Chapter 7. Using ADO to Access Data
Data Access Objects (DAO) was the default data access technology in the early versions of Access. In fact, Access was bound so closely to the Jet database engine by the fact that developers used Access as both the front-end user interface and the back-end data store that they rarely felt a need for anything else. As application designs evolved from standalone solutions into client/server architectures, the need to connect to and access data from disparate data sources became more and more important. Although Microsoft made several attempts at evolving DAO into a remote data access technology, its true strength is accessing data from local Jet databases. So to fulfill the need to connect to external data sources, Microsoft created ActiveX Data Objects (ADO). ADO is designed to provide an ActiveX standard object model for connecting to a wide variety of external data sources.
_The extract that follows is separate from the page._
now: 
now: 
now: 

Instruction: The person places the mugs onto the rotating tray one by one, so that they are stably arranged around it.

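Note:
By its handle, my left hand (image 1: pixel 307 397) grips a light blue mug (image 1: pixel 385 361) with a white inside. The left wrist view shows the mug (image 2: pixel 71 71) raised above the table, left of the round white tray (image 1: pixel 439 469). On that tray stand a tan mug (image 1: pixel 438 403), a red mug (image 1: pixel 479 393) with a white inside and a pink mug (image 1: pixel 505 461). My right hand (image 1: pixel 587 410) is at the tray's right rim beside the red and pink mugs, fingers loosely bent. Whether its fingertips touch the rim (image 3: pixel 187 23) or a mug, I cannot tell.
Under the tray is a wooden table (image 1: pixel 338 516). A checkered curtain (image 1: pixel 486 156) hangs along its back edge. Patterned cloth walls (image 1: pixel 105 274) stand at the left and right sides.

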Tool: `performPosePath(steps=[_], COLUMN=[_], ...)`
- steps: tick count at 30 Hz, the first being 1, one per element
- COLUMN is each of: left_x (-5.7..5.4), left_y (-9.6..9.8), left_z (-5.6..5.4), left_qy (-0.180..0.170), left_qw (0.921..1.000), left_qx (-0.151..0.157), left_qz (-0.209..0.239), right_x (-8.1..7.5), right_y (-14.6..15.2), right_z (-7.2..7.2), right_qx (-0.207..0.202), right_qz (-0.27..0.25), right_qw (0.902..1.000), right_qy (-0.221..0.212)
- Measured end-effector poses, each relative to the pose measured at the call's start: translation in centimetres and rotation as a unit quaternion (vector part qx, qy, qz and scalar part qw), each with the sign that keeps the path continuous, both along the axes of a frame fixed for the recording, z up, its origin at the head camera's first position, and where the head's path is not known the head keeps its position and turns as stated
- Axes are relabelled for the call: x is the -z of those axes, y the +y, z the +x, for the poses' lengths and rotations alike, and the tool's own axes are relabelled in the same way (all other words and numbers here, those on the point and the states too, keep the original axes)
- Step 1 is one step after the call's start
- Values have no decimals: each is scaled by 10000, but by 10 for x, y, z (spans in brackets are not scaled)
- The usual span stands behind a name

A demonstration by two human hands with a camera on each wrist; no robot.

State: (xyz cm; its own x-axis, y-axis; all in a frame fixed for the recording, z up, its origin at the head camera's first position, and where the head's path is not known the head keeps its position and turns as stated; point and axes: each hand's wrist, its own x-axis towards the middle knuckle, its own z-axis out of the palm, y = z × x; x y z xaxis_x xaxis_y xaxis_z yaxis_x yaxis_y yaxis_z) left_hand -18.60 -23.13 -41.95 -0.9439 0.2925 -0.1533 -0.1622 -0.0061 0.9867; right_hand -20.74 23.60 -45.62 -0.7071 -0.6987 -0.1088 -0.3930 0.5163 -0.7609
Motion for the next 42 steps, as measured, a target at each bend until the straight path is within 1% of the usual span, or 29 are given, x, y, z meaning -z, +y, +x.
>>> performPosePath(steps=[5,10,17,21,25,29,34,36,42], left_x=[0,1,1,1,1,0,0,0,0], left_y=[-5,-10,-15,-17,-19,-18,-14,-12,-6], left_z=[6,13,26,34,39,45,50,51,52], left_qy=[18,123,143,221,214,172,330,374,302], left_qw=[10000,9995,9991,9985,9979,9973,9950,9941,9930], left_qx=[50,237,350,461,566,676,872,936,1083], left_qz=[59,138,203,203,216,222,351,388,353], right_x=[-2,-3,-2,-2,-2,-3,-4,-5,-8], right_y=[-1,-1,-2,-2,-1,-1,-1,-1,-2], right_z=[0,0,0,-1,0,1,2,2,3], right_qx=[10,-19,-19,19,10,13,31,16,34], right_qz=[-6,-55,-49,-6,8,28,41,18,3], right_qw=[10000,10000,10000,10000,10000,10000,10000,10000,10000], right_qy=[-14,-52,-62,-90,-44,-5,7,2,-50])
ADO is a part of Microsoft's data access vision of the future, called Universal Data Access (UDA). UDA is a concept in which a single method is used to retrieve data from any data source: relational databases, the mainframe indexed sequential access method/virtual storage access method (ISAM/VSAM) data sources, hierarchical databases, e-mail, disk files, graphical data, and so on. OLE DB (Object Linking and Embedding Databases) is the interface that enables UDA. ADO is a development interface for OLE DB that provides similar functionality to DAO.
OLE DB sees the world in ...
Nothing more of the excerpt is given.